About this task ->
The answer must match the listing exactly, with every line written out again.

—————

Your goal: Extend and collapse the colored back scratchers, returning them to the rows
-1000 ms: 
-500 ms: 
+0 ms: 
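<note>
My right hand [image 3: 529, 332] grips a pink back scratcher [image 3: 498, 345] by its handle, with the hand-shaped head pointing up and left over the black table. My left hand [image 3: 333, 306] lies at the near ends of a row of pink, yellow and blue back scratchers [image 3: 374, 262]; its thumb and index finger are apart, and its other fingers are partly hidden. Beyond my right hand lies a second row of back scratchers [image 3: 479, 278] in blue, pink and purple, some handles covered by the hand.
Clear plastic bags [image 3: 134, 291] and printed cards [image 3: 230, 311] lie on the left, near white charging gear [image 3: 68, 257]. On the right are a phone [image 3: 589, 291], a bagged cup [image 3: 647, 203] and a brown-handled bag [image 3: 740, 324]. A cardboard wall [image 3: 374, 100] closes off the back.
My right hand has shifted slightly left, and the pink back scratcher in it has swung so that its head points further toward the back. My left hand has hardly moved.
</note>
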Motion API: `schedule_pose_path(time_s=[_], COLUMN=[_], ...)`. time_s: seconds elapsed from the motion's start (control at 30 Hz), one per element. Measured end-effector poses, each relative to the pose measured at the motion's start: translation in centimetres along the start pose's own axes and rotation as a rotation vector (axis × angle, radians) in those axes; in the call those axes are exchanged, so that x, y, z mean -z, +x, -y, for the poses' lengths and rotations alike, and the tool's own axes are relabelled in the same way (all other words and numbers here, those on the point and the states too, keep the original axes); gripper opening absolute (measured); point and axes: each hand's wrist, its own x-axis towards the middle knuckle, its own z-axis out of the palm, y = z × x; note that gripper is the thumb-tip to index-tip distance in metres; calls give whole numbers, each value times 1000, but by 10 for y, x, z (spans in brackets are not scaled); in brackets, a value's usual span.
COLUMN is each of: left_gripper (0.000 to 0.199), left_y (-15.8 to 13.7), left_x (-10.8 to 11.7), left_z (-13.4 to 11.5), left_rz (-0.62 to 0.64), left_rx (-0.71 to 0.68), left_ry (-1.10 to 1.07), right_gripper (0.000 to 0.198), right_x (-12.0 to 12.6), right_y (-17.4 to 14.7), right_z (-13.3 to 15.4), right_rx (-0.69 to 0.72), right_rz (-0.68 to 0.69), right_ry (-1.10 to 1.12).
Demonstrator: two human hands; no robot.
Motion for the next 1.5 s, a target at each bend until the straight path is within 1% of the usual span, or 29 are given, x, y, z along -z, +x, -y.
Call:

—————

Answer area ->
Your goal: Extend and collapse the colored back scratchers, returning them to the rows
-1000 ms: 
-500 ms: 
+0 ms: 
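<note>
My right hand [image 3: 529, 332] grips a pink back scratcher [image 3: 498, 345] by its handle, with the hand-shaped head pointing up and left over the black table. My left hand [image 3: 333, 306] lies at the near ends of a row of pink, yellow and blue back scratchers [image 3: 374, 262]; its thumb and index finger are apart, and its other fingers are partly hidden. Beyond my right hand lies a second row of back scratchers [image 3: 479, 278] in blue, pink and purple, some handles covered by the hand.
Clear plastic bags [image 3: 134, 291] and printed cards [image 3: 230, 311] lie on the left, near white charging gear [image 3: 68, 257]. On the right are a phone [image 3: 589, 291], a bagged cup [image 3: 647, 203] and a brown-handled bag [image 3: 740, 324]. A cardboard wall [image 3: 374, 100] closes off the back.
My right hand has shifted slightly left, and the pink back scratcher in it has swung so that its head points further toward the back. My left hand has hardly moved.
</note>
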Motion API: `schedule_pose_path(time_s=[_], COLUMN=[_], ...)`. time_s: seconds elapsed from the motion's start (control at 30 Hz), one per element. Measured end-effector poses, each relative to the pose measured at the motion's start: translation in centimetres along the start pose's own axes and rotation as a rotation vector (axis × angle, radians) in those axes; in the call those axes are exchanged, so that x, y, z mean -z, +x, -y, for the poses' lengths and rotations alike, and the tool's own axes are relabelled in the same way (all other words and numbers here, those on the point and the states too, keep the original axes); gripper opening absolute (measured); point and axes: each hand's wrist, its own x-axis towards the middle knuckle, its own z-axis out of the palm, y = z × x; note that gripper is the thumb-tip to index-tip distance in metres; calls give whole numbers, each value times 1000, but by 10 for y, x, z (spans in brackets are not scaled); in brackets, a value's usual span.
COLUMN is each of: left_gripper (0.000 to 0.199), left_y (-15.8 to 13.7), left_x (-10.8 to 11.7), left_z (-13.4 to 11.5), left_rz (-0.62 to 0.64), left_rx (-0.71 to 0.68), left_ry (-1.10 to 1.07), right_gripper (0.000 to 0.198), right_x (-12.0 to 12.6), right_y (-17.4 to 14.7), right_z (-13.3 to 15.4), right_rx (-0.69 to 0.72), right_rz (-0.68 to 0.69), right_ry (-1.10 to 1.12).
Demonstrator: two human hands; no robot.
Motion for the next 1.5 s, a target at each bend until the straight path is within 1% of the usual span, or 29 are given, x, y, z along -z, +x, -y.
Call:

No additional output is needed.